Points communs contre cloisonnements
Pour la même raison, parce que cette représentation sollicitait les vertus du raisonnement analogique à saisie mentale globale et immédiate, la présentation du plan du Médec [salon de la médecine] 1984 fit aussitôt « tilt » dans l’esprit des médecins visitant le Médec ; cette présentation indiquait : « Médec 84 : repères anatomiques ». Cette « personnification » du Médec permettait au praticien visiteur de se retrouver en territoire connu, comme s’il s’agissait de présenter, non le plan d’un salon, mais des schémas anatomiques : démarche réciproque, en somme, de celle du Pr. Kenesi dans son cours sur la voûte plantaire. Ces quelques exemples suggèrent l’importance des comparaisons comme aide à la connaissance, à l’enseignement, ou à la communication publicitaire.
La recherche de points communs à deux ou plusieurs sujets (en apparence tout à fait étrangers les uns aux autres) s’avère fréquemment plus enrichissante pour l’esprit que la seule connaissance exhaustive de tous ces différents sujets, mais pris séparément. Les psychanalystes ont bien compris ainsi, depuis longtemps, l’importance de certains « coq-à-l’âne » apparents dans la cure. Il en va bien entendu de même dans la vie courante et, en particulier, dans la formation du médecin. Pourtant, ce type de discours « holistique » n’a pratiquement pas sa place dans la presse médicale. Cloisonnée traditionnellement en articles de thérapeutique, de nouvelles socioprofessionnelles, économiques, juridiques, etc… Et réservant en général une portion congrue aux articles de synthèse, comme les réflexions épistémologiques.
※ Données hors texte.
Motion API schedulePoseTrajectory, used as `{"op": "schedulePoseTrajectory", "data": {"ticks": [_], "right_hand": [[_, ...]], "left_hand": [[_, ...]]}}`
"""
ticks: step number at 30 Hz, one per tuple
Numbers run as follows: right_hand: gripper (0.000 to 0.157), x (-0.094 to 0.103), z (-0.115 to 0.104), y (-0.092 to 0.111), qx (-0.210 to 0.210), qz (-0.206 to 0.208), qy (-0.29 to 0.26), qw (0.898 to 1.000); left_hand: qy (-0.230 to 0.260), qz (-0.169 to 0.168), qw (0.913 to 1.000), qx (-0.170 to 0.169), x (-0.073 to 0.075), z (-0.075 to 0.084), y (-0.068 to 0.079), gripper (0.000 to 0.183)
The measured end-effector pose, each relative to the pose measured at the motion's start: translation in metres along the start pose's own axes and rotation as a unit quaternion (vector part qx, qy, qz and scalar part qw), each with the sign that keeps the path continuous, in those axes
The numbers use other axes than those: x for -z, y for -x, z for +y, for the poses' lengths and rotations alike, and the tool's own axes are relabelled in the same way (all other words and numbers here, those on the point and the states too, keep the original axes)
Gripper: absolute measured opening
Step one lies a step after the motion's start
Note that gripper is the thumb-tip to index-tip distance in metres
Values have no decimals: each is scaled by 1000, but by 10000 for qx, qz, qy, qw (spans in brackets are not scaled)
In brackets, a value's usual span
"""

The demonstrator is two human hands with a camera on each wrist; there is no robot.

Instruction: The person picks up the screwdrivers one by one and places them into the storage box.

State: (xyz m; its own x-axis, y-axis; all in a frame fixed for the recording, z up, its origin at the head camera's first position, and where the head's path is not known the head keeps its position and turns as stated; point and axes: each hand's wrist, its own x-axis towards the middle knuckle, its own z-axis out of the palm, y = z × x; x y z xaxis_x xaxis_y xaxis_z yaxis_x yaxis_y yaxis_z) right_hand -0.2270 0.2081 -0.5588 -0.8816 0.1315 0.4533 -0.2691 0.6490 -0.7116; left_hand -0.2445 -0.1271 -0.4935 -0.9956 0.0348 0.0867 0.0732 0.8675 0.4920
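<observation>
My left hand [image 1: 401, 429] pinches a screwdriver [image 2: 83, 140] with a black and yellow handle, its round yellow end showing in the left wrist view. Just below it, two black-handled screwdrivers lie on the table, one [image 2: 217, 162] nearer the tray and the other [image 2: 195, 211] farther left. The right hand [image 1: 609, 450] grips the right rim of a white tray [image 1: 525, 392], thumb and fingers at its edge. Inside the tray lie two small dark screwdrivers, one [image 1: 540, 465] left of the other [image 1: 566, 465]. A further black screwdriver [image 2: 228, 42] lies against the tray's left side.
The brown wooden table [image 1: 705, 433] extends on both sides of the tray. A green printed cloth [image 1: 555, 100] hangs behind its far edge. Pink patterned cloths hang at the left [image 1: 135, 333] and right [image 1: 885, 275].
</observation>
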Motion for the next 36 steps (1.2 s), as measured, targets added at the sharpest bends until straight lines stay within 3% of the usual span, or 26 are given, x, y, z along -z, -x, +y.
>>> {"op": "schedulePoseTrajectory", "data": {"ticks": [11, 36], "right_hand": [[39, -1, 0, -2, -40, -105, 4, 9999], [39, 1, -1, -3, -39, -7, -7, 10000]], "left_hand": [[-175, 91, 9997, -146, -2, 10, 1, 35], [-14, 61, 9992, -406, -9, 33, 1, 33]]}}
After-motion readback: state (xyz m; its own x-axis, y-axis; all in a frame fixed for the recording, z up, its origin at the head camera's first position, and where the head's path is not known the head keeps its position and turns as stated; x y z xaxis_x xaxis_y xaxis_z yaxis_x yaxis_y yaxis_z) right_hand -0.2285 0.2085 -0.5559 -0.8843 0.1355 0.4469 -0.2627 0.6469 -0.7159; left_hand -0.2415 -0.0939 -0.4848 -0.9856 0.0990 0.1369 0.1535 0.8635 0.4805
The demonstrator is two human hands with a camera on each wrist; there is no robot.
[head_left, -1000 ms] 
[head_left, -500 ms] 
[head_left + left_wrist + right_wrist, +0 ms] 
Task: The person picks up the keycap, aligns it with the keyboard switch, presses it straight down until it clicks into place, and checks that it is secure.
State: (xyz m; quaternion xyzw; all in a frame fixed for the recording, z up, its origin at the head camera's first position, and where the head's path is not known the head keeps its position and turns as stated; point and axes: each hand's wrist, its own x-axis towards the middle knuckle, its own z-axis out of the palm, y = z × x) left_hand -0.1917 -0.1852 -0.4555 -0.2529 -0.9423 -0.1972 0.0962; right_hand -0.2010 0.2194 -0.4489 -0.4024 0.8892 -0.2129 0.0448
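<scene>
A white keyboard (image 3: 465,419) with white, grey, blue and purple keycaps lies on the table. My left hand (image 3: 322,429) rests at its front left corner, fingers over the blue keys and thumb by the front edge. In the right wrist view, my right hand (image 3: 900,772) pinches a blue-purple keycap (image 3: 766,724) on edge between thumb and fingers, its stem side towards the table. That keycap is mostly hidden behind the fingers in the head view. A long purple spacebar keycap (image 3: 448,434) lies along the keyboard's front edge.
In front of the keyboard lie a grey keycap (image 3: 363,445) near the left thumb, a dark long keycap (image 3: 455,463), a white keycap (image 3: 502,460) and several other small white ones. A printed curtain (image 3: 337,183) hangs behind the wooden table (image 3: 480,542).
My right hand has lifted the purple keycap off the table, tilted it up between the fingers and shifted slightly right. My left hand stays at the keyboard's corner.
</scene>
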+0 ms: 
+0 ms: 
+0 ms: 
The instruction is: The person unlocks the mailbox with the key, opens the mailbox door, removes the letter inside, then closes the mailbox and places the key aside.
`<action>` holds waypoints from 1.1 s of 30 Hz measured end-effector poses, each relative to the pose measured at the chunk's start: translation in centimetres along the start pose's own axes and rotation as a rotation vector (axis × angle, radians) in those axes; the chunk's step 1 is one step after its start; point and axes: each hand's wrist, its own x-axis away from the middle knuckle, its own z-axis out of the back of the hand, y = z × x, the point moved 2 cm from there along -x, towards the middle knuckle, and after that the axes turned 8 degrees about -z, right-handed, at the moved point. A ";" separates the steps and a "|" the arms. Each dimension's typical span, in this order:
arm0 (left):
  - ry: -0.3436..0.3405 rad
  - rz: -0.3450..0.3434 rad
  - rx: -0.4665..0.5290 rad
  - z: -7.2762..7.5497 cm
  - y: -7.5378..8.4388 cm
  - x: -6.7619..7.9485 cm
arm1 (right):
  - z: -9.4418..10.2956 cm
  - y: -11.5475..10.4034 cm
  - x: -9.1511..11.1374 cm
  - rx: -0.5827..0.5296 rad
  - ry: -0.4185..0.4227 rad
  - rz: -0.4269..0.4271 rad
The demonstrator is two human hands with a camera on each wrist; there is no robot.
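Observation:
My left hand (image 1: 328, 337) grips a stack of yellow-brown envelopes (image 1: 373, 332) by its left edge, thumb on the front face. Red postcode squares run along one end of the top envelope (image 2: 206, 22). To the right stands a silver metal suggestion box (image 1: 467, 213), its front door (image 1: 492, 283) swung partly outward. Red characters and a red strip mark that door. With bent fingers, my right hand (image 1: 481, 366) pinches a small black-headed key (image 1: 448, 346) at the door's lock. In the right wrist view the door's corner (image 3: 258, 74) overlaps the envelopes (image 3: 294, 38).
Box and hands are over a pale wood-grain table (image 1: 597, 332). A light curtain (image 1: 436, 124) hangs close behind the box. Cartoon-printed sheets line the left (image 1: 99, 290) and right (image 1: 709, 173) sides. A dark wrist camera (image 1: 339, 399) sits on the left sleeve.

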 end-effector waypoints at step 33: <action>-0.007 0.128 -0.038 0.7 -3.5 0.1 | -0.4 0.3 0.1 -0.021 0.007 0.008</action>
Kouzma Proutkov, ou l’esprit généraliste
Kouzma Proutkov était au XIXème siècle un auteur russe polycéphale (comme le groupe Bourbaki en mathématiques, en France, au XXème siècle). Auteur symbolique réunissant des contributions originales de Tolstoï et des frères Jemtchoujnikov. Et traitant justement de manière « agrégeante » des sujets apparemment très disparates, comme les rapprochements médico-architecturaux évoqués ici… Il est vraisemblable que l’apport de cet auteur à l’explosion scientifique en Russie, puis en URSS, au XX° siècle fut bien plus importante qu’on ne le pense généralement. Car la recherche se nourrit essentiellement, au départ, de métaphores et de rapprochements, fortuits ou volontaires. Et ce n’est donc pas un hasard si la « vieille Europe » s’est trouvée progressivement « larguée » par les USA et l’URSS : il lui manque, moins de ressources financières ou de « spécialistes », comme on le croit trop souvent, mais davantage de Bourbaki, de Kouzma Proutkov et de « groupes de Palo Alto », c’est-à-dire des gens ouverts sur tout, à l’esprit « généraliste », disponibles et, surtout, reconnus à la base d’une science et d’une pensée en mouvement ! Dans le cas précis de la médecine, les généralistes devraient être considérablement revalorisés dans l’opinion publique, comme dans celle des « princes qui nous gouvernent » : en leur donnant accès, notamment, aux filières de la recherche où ils auraient certainement leur mot à dire, comme dans les domaines de l’épidémiologie ou de la prévention. Les grandes idées viennent très rarement des « sérails » restreints : Pasteur n’était pas médecin, Évariste Galois, le plus grand génie français de tous les temps peut-être, fut refusé à Polytechnique, Einstein jugé « médiocre en physique » et le jeune Zola « passable en français » ! Bref, n’attendons pas un nouveau Quattrocento européen au XXIème> siècle si l’on s’obstine à privilégier les gens les plus « bardés de diplômes », les « spécialistes ultra qualifiés » au mépris d’une attitude beaucoup plus pragmatique donnant à tous leur vraie chance, honnêtes généralistes ou super-chevronnés. Il n’y a rien de plus nuisible en réalité, pour une entreprise, que de s’obstiner à ne s’entourer que de gens « déjà très expérimentés », car elle privilégiera ainsi fatalement la continuité des idées là où il faudrait peut-être parfois des « naïfs » novateurs… L’avenir de toutes les spécialités passe, plus que jamais, par l’esprit « rassembleur » des généralistes.